WHAT NEEDS TO BE DONE ->
Begin at the first line of the data and copy each line through the one containing "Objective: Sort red", that line included, with no pictures.

● ● ● ● ●

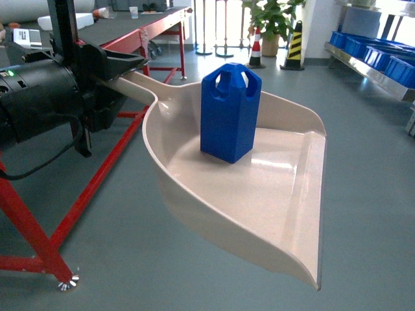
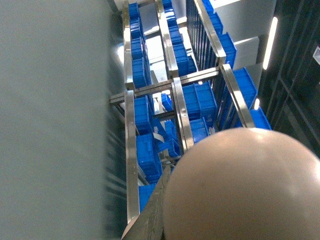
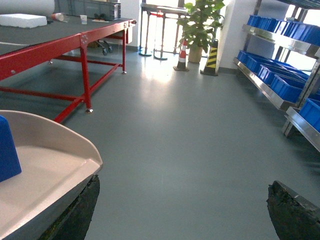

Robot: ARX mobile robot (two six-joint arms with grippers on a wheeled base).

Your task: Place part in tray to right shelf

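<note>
A: Left gripper [image 1: 120, 65] clamped on the handle of the dustpan tray [image 1: 285, 194], by the look of the head view; pan hangs out ahead of it, off the floor, roughly level. Why level?
B: Probably so the blue part [image 1: 231, 113] stays put. Standing upright on the pan floor, loop handle on top, toward the handle end, well back from the open front lip.
A: Right gripper [image 3: 182, 212]?
B: Spread wide, grasping nothing. Two dark fingertips at the bottom of its wrist view; tray corner touching or just above the left one, cannot tell which.
A: Right shelf [image 1: 382, 61]?
B: Far right of the left gripper, well apart; steel rack with blue crates [image 3: 282, 82]. Part in tray, delivery not done.
A: Red-framed bench [image 1: 146, 29]?
B: Behind the left gripper, not involved.
</note>
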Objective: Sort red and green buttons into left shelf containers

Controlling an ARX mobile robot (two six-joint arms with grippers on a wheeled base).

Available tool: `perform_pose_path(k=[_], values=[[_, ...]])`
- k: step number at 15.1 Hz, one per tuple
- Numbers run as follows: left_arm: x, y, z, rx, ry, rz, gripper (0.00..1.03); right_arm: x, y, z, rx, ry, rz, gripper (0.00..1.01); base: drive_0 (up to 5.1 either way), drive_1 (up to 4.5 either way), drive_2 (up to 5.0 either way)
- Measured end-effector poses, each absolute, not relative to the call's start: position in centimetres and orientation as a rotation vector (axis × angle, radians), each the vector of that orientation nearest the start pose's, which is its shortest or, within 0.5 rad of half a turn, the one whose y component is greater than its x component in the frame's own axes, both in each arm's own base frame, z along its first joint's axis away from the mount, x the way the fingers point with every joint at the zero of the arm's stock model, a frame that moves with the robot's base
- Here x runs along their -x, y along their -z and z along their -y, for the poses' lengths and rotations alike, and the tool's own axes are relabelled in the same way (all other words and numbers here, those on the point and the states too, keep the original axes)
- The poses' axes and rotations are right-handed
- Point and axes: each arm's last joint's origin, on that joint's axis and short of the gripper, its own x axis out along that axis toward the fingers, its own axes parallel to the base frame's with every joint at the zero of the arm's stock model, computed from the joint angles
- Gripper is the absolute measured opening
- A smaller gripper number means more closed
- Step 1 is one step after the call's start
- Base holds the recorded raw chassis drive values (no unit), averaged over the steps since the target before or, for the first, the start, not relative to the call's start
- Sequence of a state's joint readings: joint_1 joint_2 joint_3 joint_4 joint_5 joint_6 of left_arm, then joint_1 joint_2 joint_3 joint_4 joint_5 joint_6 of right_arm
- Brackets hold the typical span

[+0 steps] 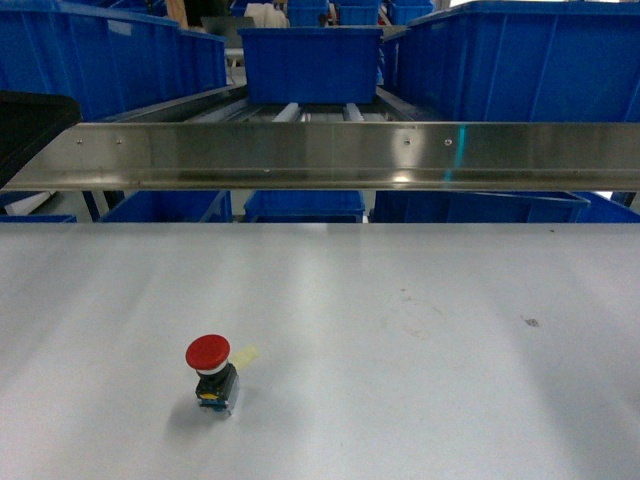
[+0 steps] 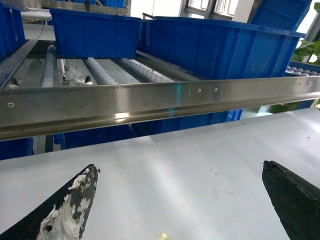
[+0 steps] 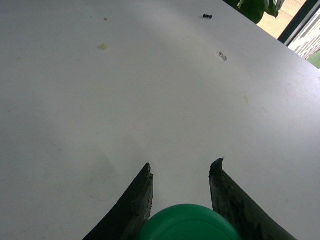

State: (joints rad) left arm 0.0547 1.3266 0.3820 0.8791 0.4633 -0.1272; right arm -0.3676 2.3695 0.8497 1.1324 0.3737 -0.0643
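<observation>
The round red mushroom-capped button stood unsorted on the white worktop, the left tool spread empty, the right tool pinching a green-capped button.

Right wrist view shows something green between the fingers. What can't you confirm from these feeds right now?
- Green cap, right wrist view: cut off by the bottom edge, body unseen; the right gripper looks closed on it, contact unclear.
- Both arms: outside the head view.
- Red button: its yellow marks are too small to read.
- Blue bins: walls hide their contents.
- Left gripper: open, fingertips cropped.
</observation>
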Motion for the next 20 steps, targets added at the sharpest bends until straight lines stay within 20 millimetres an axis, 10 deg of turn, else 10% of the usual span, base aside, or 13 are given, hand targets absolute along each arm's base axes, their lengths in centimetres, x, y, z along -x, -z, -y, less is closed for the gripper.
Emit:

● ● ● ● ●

EXPECTED ANSWER ->
Robot: ARX mobile robot (two six-joint arms with grippers on a wheeled base).

Your task: Place part in tray to right shelf

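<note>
A: Left gripper [image 1: 120, 65] clamped on the handle of the dustpan tray [image 1: 285, 194], by the look of the head view; pan hangs out ahead of it, off the floor, roughly level. Why level?
B: Probably so the blue part [image 1: 231, 113] stays put. Standing upright on the pan floor, loop handle on top, toward the handle end, well back from the open front lip.
A: Right gripper [image 3: 182, 212]?
B: Spread wide, grasping nothing. Two dark fingertips at the bottom of its wrist view; tray corner touching or just above the left one, cannot tell which.
A: Right shelf [image 1: 382, 61]?
B: Far right of the left gripper, well apart; steel rack with blue crates [image 3: 282, 82]. Part in tray, delivery not done.
A: Red-framed bench [image 1: 146, 29]?
B: Behind the left gripper, not involved.
</note>
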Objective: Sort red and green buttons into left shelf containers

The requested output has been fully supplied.